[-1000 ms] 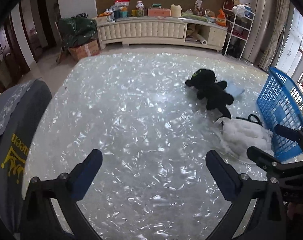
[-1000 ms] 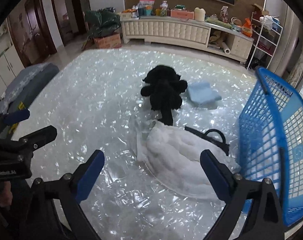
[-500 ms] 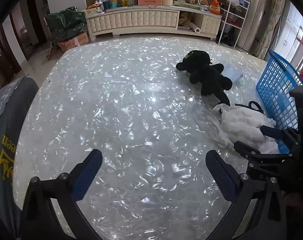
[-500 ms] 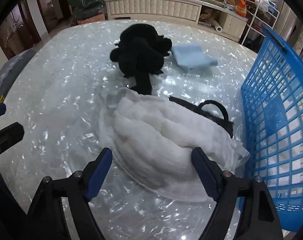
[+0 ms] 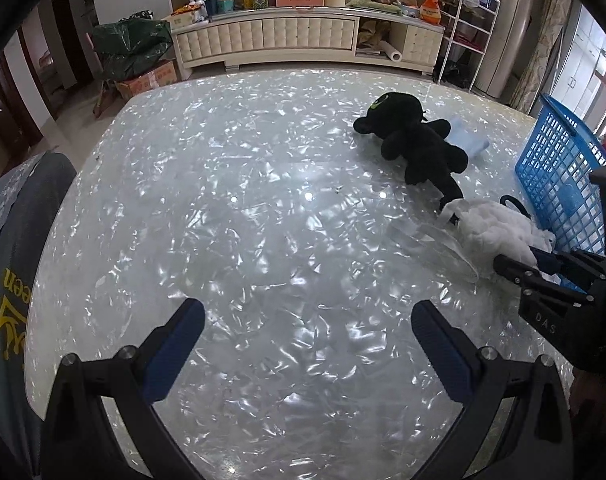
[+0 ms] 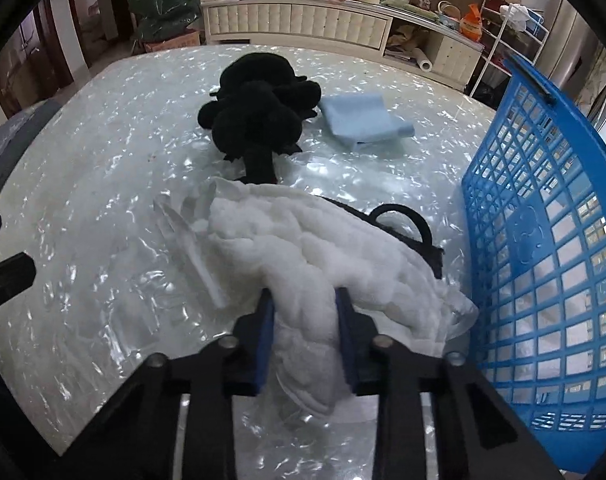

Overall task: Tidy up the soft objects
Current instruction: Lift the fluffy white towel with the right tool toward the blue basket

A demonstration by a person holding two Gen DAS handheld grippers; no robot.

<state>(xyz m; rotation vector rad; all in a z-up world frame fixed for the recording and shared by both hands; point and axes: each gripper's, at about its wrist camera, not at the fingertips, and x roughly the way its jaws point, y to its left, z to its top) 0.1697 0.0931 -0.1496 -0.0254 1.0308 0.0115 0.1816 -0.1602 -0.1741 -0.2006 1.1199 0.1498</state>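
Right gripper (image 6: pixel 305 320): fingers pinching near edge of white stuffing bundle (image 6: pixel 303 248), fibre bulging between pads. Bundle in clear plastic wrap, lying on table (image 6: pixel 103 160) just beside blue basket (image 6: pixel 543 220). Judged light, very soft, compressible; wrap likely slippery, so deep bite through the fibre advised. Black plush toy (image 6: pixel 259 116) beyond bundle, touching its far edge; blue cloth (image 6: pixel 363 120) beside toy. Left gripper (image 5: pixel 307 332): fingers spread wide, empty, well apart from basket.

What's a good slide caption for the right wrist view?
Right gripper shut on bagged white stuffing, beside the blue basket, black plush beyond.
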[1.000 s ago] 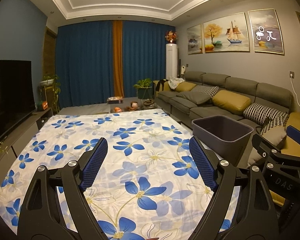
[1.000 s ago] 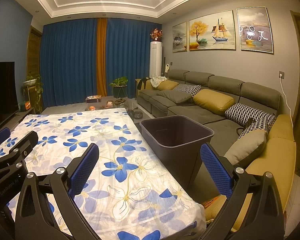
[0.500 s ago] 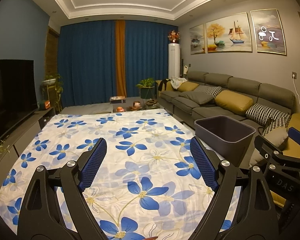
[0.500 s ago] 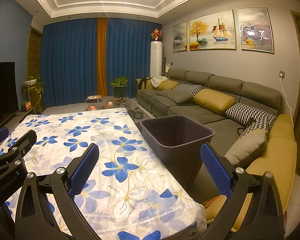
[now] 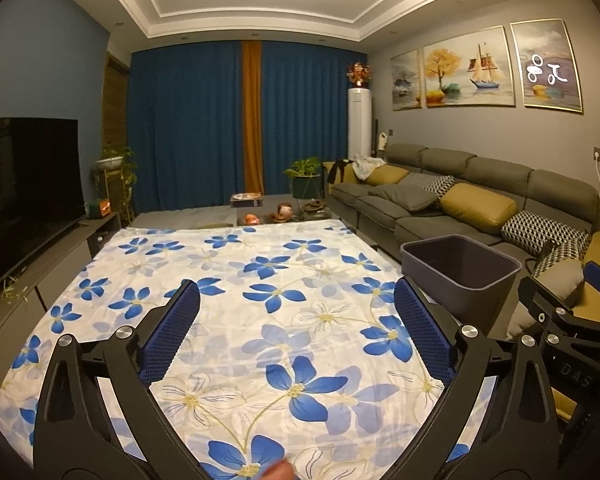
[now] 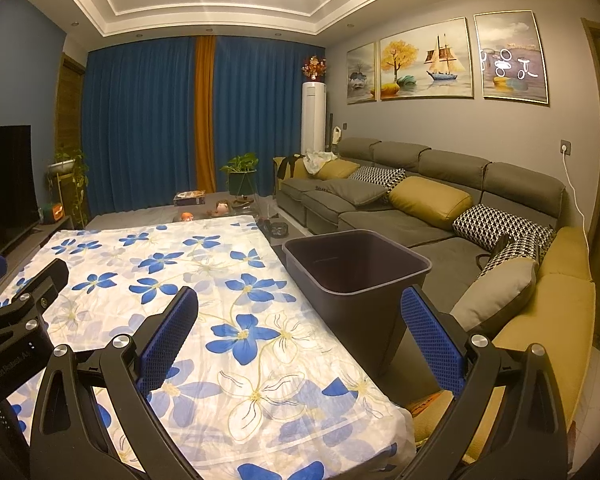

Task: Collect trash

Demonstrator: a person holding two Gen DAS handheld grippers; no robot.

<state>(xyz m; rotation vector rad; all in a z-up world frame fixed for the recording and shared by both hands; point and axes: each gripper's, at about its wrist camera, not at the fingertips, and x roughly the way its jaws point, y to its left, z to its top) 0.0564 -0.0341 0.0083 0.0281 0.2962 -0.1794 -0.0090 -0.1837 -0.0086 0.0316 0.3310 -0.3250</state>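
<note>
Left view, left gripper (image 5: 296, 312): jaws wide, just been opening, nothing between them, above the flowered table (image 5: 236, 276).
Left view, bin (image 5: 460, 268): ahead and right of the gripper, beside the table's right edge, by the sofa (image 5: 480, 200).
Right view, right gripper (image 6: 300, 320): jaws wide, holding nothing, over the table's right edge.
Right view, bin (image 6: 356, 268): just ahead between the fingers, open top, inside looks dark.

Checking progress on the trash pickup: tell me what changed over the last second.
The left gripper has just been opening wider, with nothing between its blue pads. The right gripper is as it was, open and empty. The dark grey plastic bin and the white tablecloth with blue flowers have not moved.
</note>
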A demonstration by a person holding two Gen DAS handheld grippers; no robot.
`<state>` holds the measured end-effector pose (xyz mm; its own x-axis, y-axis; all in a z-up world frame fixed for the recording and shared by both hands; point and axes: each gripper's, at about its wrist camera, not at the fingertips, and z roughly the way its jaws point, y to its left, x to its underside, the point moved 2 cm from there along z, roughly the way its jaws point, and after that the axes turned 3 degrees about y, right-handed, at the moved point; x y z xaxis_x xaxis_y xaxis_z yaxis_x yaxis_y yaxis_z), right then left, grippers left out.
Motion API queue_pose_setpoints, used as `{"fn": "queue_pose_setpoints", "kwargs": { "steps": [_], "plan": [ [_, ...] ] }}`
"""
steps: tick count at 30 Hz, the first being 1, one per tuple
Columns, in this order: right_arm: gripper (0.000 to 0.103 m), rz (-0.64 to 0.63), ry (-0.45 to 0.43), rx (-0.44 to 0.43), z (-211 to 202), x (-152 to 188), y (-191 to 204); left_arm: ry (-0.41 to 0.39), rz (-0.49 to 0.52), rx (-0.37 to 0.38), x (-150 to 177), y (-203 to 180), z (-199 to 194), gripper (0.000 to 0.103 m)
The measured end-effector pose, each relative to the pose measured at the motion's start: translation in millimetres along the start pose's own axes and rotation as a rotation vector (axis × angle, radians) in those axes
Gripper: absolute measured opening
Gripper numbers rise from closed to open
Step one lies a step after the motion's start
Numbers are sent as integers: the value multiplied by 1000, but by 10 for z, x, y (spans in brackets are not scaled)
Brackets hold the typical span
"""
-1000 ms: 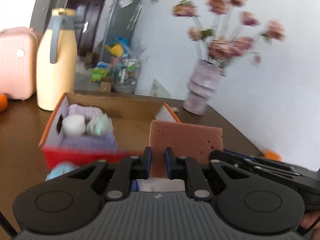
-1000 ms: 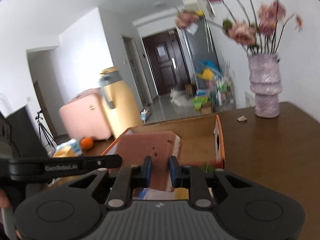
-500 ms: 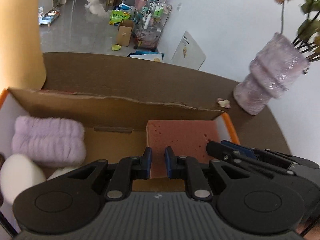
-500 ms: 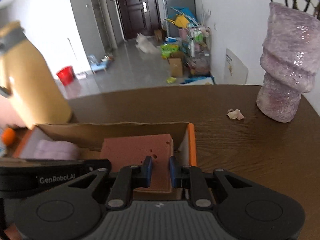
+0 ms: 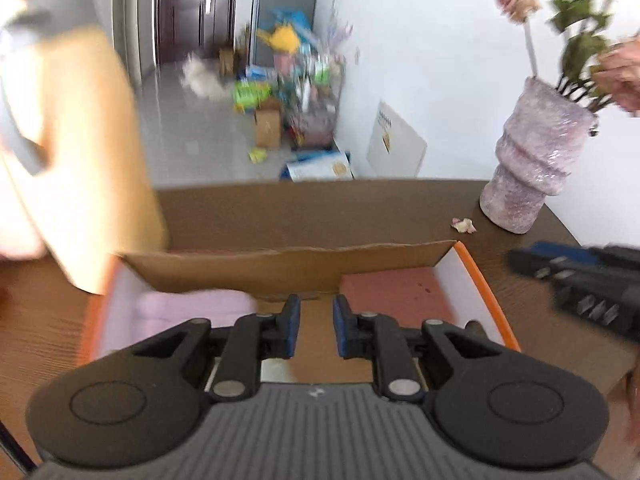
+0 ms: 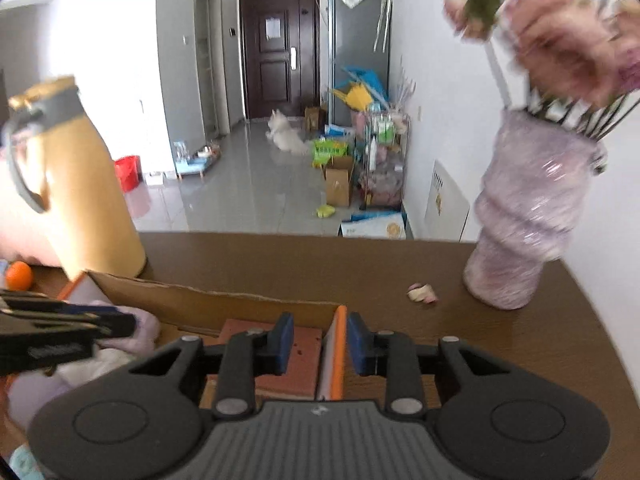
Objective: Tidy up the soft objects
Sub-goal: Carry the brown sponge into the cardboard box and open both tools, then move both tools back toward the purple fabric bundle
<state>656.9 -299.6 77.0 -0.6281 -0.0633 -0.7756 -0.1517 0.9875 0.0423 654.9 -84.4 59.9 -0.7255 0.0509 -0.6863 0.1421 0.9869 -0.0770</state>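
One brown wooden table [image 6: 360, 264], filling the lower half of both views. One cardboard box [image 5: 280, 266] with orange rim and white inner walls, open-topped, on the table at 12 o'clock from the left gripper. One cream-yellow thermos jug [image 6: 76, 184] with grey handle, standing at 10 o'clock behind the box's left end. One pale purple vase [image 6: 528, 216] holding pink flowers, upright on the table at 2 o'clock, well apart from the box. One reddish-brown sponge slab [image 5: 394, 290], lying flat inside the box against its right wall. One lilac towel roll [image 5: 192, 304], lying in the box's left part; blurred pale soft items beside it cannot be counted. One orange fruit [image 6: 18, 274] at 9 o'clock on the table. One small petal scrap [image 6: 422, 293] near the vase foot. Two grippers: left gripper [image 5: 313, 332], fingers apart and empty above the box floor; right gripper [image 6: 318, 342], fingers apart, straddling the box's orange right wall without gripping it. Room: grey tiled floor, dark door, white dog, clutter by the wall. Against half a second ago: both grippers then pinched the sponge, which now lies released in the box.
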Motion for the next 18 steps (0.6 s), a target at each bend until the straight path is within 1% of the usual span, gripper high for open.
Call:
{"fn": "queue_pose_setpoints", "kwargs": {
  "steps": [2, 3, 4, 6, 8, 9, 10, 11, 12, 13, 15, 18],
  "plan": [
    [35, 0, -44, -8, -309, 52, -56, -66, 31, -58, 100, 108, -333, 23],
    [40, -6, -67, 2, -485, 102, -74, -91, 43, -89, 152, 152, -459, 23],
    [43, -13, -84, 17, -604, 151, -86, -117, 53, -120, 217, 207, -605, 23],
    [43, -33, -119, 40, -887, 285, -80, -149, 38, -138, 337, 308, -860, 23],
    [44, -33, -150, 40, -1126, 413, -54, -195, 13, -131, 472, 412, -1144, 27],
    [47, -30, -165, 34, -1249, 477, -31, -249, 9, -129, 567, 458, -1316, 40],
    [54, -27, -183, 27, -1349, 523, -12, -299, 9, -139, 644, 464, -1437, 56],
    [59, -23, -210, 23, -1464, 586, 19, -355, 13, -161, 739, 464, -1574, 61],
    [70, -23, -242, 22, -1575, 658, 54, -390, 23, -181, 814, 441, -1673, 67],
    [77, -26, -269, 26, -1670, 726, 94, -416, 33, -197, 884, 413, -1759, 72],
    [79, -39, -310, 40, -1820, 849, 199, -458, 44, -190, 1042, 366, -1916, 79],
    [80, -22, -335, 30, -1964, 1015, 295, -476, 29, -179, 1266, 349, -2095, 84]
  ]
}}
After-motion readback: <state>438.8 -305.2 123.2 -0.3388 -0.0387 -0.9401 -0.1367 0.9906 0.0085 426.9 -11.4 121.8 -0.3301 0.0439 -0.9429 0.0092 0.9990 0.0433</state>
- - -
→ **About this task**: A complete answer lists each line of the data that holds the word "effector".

→ **Result below**:
`<state>` holds the measured end-effector pose (xyz mm; its own x-axis, y-axis; all in a z-up world frame fixed for the recording and shared by both hands; point and axes: each gripper's, at about its wrist camera, not at the fingertips, and z roughly the way its jaws point, y to its left, x to its underside, the point moved 2 cm from there along z, roughly the way its jaws point, and after that the axes turned 3 degrees about y, right-handed, at the moved point; x y z xaxis_x xaxis_y xaxis_z yaxis_x yaxis_y yaxis_z), right then left, grippers left out.
The measured end-effector pose, each relative to the pose measured at the motion's start: translation in millimetres along the start pose's own axes and rotation as a rotation vector (axis × angle, radians) in those axes

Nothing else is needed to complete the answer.